TASK DIRECTIONS: The whole of the data must be transcribed exactly.

COLLECTED DATA:

Content starts

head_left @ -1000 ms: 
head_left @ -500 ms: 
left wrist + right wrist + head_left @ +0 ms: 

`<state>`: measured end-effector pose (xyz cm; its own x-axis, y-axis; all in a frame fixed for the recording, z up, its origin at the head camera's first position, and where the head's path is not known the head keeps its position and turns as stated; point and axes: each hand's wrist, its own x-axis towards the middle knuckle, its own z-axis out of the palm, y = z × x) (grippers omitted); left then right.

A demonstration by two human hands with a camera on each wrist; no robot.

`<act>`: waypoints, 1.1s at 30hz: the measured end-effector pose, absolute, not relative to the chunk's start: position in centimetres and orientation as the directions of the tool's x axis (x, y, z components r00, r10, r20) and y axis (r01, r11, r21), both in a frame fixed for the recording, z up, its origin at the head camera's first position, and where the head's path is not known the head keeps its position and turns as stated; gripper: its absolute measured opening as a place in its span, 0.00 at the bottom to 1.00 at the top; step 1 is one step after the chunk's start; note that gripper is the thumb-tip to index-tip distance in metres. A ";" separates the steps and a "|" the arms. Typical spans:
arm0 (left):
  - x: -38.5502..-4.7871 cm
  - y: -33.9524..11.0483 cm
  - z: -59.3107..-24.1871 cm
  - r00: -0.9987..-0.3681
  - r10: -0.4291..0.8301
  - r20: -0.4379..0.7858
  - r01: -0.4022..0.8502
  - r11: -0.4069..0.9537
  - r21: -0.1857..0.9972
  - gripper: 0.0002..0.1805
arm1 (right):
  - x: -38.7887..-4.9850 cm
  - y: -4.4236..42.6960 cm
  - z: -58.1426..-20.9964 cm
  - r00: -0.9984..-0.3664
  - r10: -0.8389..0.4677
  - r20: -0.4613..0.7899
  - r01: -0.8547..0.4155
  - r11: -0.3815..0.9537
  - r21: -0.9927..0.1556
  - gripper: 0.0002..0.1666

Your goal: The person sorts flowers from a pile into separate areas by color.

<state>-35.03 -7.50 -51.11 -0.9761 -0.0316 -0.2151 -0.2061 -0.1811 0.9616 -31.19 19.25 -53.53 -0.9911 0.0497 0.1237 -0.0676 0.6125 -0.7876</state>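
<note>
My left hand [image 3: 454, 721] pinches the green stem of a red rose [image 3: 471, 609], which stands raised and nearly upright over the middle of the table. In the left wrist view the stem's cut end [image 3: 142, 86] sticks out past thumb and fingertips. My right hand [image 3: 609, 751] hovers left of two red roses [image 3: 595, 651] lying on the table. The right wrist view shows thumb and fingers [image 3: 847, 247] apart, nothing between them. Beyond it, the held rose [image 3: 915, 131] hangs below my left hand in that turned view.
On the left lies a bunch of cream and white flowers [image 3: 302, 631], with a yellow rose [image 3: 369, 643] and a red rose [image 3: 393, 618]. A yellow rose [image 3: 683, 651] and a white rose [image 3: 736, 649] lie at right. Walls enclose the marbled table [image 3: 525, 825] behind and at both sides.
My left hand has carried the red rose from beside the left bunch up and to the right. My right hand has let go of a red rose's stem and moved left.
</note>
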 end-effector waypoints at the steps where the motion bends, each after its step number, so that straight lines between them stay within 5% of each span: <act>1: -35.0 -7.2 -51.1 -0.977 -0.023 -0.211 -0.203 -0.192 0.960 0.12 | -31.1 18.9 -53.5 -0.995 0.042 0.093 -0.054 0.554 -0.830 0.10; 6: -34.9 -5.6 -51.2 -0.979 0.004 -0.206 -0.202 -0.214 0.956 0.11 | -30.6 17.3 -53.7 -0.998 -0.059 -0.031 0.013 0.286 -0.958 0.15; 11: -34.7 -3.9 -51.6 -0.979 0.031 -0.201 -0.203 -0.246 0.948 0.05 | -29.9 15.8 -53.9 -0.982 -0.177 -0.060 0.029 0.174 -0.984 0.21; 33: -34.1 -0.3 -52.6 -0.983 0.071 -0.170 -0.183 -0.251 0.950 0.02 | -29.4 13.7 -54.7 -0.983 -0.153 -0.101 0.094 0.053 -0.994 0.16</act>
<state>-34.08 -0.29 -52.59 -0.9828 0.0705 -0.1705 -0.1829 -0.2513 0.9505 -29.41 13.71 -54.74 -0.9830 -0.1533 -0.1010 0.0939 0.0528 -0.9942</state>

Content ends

WRITTEN RESPONSE:
head_left @ -1000 ms: 
head_left @ -500 ms: 
left wrist + right wrist + head_left @ +0 ms: 

`<state>`: measured end-effector pose (xyz cm; its own x-axis, y-axis; all in a frame fixed for the recording, z up, its origin at the head camera's first position, and where the head's path is not known the head keeps its position and turns as stated; point and axes: each hand's wrist, its own x-axis towards the middle knuckle, its own z-axis out of the palm, y = z × x) (grippers omitted); left then right.

A demonstration by two human hands with a camera on each wrist; no robot.

`<act>`: waypoints, 1.1s at 30hz: the measured end-effector pose, absolute, not relative to the chunk's start: position in centimetres and orientation as the directions of the tool's x axis (x, y, z components r00, r10, r20) and y axis (r01, r11, r21), both in a frame fixed for the recording, z up, its origin at the head camera's first position, and where the head's path is not known the head keeps its position and turns as stated; gripper: its absolute measured opening as a place in its span, 0.00 at the bottom to 1.00 at the top; step 1 is one step after the chunk's start; note that gripper is the thumb-tip to index-tip distance in metres. A ";" separates the steps and a "|" the arms. Typical spans:
arm0 (left):
  - x: -38.5502..-4.7871 cm
  - y: -33.9524..11.0483 cm
  - z: -59.3107..-24.1871 cm
  - r00: -0.9987..-0.3681
  - r10: -0.4291..0.8301
  - r20: -0.4379..0.7858
  - r01: -0.4022..0.8502
  - r11: -0.4069..0.9537
  - r21: -0.1857..0.9972
  - gripper: 0.0002..0.1805
arm1 (right):
  - x: -38.7887..-4.9850 cm
  - y: -4.4236..42.6960 cm
  - z: -58.1426..-20.9964 cm
  - r00: -0.9984..-0.3664
  - r10: -0.8389..0.4677
  - r20: -0.4613..0.7899
  - r01: -0.8547..0.4155
  - r11: -0.3815..0.9537
  - r21: -0.9927..0.1556
  - gripper: 0.0002..0.1666

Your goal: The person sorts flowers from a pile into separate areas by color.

<state>-35.03 -7.50 -51.11 -0.9761 -0.0316 -0.2151 -0.2061 -0.1811 0.9616 -31.19 19.25 -53.53 -0.9911 0.0497 0.1237 -0.0676 0.6125 -0.7876</state>
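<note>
My left hand [image 3: 454, 721] pinches the green stem of a red rose [image 3: 471, 609], which stands raised and nearly upright over the middle of the table. In the left wrist view the stem's cut end [image 3: 142, 86] sticks out past thumb and fingertips. My right hand [image 3: 609, 751] hovers left of two red roses [image 3: 595, 651] lying on the table. The right wrist view shows thumb and fingers [image 3: 847, 247] apart, nothing between them. Beyond it, the held rose [image 3: 915, 131] hangs below my left hand in that turned view.
On the left lies a bunch of cream and white flowers [image 3: 302, 631], with a yellow rose [image 3: 369, 643] and a red rose [image 3: 393, 618]. A yellow rose [image 3: 683, 651] and a white rose [image 3: 736, 649] lie at right. Walls enclose the marbled table [image 3: 525, 825] behind and at both sides.
My left hand has carried the red rose from beside the left bunch up and to the right. My right hand has let go of a red rose's stem and moved left.
</note>
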 end-effector waypoints at the steps where the motion bends, each after its step number, so that straight lines between them stay within 5% of each span: <act>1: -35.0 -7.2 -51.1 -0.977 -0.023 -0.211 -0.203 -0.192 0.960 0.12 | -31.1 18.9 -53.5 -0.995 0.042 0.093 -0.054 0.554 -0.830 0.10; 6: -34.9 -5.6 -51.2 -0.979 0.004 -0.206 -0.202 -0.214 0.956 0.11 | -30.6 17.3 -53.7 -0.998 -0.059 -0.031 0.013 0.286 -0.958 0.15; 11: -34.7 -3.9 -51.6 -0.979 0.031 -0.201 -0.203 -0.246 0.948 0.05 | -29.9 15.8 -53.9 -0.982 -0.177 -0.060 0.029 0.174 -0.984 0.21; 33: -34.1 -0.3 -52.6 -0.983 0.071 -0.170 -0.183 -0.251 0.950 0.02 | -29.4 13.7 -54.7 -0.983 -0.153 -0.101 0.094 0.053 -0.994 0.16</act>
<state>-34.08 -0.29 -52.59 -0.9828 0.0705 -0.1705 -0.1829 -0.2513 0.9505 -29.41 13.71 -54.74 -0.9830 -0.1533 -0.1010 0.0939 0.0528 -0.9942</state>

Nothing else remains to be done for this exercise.